Disclaimer to my dearest journalism pals and fellow writers of 2010 senior columns:
I don’t intend to hurt any feelings, but I find it a bit redundant to reflect back upon the past four years of high school in writing my senior column. It has been done in some way, shape or form in every senior column in the history of high school journalism.
From, “My class rank sucks; don’t make the same mistakes I did,” to “Avoiding voice cracks during choir solo tryouts,” and even “I still don’t understand why ordering milk at WPA dinner is socially unacceptable,” they have all been done before.
In 2010, I aim to write something different. Instead of reminiscing on the past meaningfully, I will attempt to foretell the future meaninglessly.
For example, I don’t have a wormhole that tells me the Royals bullpen will blow a 3 run lead in the 8th inning on July 9 against the White Sox (I don’t need one for that, anyway). But my mom has always told me that I have darn good foresight, like the 4th of July when I specifically told my cousin that scotch-taping two M80s and a 50-pack of Black Cats to a measly Moonbeam Missile wasn’t a good idea. For the record, it nearly veered into the bed of a neighbor’s Silverado.
In the next couple paragraphs, that foresight will help unveil the next four years of life on Earth. Pay heed the following dates, because permission is granted to take any of this information to Vegas.
July 11, 2010 – Zinedine Zidane makes a surprise return to the World Cup final, this time in the press box with legendary British commentators Martin Tyler and Andy Gray. After becoming upset with Gray’s usual negative demeanor, Zidane headbutts Gray, forever impairing Gray’s trademark Scottish brogue.
Oct. 2, 2010 – Rock artists Nickelback release their newest album, “Reason for Taking the Dark Road.” Due to a lack of commercial success with the new record, Nickelback calls Radiohead’s “pay what you want” bet and ups the ante. The band decides to ask fans how much Nickelback should pay them to download the album. In essence, “How much can we pay you to take this from us?”

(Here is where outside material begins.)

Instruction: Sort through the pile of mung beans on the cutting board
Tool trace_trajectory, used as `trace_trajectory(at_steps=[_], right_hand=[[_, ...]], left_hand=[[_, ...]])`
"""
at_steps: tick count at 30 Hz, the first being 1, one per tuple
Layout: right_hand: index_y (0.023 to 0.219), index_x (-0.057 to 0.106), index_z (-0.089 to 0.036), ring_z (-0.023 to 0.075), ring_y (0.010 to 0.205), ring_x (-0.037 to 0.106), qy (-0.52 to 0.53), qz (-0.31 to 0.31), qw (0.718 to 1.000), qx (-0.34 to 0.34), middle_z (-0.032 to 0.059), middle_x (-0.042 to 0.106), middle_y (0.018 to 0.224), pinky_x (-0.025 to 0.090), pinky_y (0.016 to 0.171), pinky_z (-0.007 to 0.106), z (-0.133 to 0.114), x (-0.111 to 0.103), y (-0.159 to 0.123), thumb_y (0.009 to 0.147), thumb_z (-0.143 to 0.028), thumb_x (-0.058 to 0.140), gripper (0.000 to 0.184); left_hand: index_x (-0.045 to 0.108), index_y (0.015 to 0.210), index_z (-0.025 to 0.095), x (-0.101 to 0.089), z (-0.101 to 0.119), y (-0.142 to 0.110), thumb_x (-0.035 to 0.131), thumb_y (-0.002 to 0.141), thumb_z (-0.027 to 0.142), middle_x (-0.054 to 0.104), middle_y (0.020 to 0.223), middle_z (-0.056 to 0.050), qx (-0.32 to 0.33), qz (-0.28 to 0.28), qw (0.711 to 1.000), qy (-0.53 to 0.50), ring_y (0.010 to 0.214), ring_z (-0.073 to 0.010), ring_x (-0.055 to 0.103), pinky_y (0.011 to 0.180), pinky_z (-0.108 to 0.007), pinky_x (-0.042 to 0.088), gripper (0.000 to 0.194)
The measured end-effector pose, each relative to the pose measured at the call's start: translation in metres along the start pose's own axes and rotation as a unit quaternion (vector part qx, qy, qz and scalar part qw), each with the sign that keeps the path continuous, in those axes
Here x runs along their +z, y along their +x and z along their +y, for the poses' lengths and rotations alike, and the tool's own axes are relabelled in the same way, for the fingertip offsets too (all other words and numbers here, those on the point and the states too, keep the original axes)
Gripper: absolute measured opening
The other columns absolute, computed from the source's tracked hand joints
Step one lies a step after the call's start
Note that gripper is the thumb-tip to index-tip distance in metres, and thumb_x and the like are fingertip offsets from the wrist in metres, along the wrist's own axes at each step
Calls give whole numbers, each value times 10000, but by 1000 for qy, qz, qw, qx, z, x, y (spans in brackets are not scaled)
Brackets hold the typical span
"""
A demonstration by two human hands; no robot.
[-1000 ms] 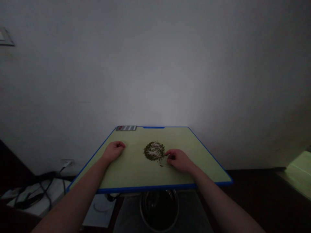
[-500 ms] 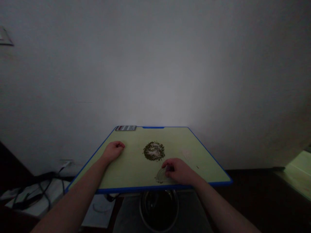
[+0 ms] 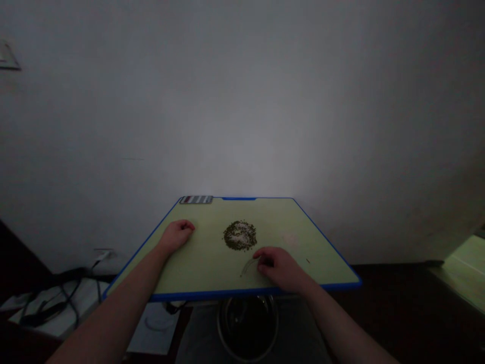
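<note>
On a pale yellow-green board (image 3: 212,275) with a blue rim lies a pile of small green grains (image 3: 240,236), mixed with whitish ones in its middle. To the left of the pile, my left hand (image 3: 177,235) rests on the board with its fingers curled in, and nothing shows in them. My right hand (image 3: 278,267), near the front edge, pinches a clear curved plastic piece (image 3: 248,265) that looks like a protractor. Much of this piece is hidden by the hand or too faint to see. Below the front edge stands a round metal bowl (image 3: 248,331), dark inside.
A phone (image 3: 196,199) lies at the board's back left corner. A faint pale patch (image 3: 291,238) and a small dark sliver (image 3: 308,261) are on the right side. Cables (image 3: 64,303) run at the lower left, and a wall (image 3: 242,101) rises behind the board.
The few grains near the clear piece by the front edge are mostly gone from the board. My right hand has shifted and tilted the piece slightly. My left hand has stayed put.
</note>
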State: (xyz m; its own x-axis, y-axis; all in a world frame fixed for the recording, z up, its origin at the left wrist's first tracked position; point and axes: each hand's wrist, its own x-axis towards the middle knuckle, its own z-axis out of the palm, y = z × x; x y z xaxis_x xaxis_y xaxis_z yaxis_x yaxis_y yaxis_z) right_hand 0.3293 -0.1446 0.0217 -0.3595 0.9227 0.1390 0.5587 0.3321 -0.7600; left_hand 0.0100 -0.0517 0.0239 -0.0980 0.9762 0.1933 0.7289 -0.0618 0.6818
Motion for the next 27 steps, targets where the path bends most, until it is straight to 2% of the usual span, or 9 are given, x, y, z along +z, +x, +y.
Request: trace_trajectory(at_steps=[3,8,12,17,20,22,27], right_hand=[[962,602,-196,113,648,531,-38,21,999,-25,5,612,723,387,613,218,-7,6,15,685,-163,477,306],[945,622,-213,122,691,532,-75,-11,996,-56,12,627,810,377,638,229,-14,17,26,686,-164,477,301],[936,619,-197,122,655,527,-67,-40,996,-33,9,620,729,373,619,230,-13,17,14,672,-163,491,296],[918,624,-198,117,680,537,-42,-33,998,-24,15,627,793,381,624,221,-16,7,-6,681,-163,487,276],[932,609,-192,115,659,543,-18,-31,999,-5,9,628,747,390,612,217,-8,0,-14,684,-159,480,282],[951,596,-193,119,658,550,-14,-1,1000,16,9,630,740,397,608,221,3,-6,-17,690,-176,480,286],[1035,555,-193,130,636,552,-80,159,981,73,12,629,719,398,622,241,28,-18,-10,704,-226,483,341]], left_hand=[[599,685,155,0,0,0,446,589,237,573,580,-3,2,0,1000,12,563,-138,514,534,-234,374,198],[593,680,156,0,0,0,444,592,231,547,532,10,-5,0,1000,3,520,-127,492,507,-230,362,188],[583,681,158,0,1,-1,448,583,224,533,518,18,-6,-3,1000,-10,507,-122,485,506,-227,361,179],[593,678,162,2,-4,1,454,582,234,545,532,14,-4,4,1000,-5,531,-129,501,523,-231,368,183],[600,677,162,2,-8,3,456,582,233,550,536,10,0,8,1000,1,539,-131,505,526,-231,369,187],[601,676,161,3,-8,4,456,584,235,547,532,10,2,8,1000,-1,532,-130,502,520,-231,367,187],[599,675,162,2,-4,2,461,581,238,550,540,9,-7,5,1000,-2,524,-130,499,504,-229,362,184]])
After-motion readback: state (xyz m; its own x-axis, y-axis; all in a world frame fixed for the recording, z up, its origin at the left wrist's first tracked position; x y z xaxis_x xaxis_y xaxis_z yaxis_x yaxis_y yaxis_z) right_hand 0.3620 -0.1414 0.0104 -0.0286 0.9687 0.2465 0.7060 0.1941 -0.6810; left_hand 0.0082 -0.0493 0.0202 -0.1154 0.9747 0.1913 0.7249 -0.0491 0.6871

Nov. 14, 2011 – Apple releases their newest gadget, a mobile video gaming device dubbed the iPwn. The iPwn is Wi-Fi capable, fully holographic and 3D enabled, providing a visually nauseating experience.
Apr. 22, 2012 – Apple releases an updated version of the iPwn, the iPwn 3G. At this point, you should know to never buy the original Apple gadget in a series, because six months later they release a smaller, faster and much better version of the product.
Dec. 21, 2012 – The world ends. Short term solution – find your way onto a deep space probe. Long term solution – learn how to make Mars biologically habitable. Hint: the best bet is to inject greenhouse gases into the atmosphere to raise the planet’s average temperature up from the normal -81 degrees Fahrenheit. Good luck.
Remember, the remaining events are theoretical, considering the world already ended.
June 9, 2013 – The ultimate infomercial product, the “ShamOxiWeight,” hits cable programming. A seamless combination of the ShamWow!, OxiClean and Shake Weight, the ShamOxiWeight resembles a hand-operated convulsing dish towel soaked in Pine-Sol. It soon becomes a part of infomercial folklore for its renowned ability to remove stains, soak up residue and tone flabby forearms simultaneously. The tag line – “For just $19.95, it has never been so easy to eradicate grass stains from a pair of jeans and blast your triceps at the same time!”
Dec. 6, 2013 – Avatar II is released. After some of the biggest days in box office history, the general population soon discovers that, like its predecessor, the plot has been stolen from a “Pocahontas” movie. In this case, the victim is “Pocahontas II: Journey to a New World.”
May 10, 2014 – With his pitch count nearing 220 and his arm swollen to the size of a well-fed boa constrictor, Royals starting pitcher Zack Greinke is removed from his first-ever perfect game in the bottom of the 17th inning. Trying to avoid the still shaky bullpen, the Royals bring in their stalwart, Joakim Soria, despite the fact that he is on the DL with a torn right rotator cuff. Soria must pitch the ball lefty, which turns disastrous when the hitter hammers the ball out of the park.
To gain insight from that series of unimportant events would take some real effort, which, I suppose, is exactly what I set out to do. At least I tried to do something different, something that Nickelback can’t say about themselves.
On that note, seniors of 2010 and fellow senior columnists, see you in the future.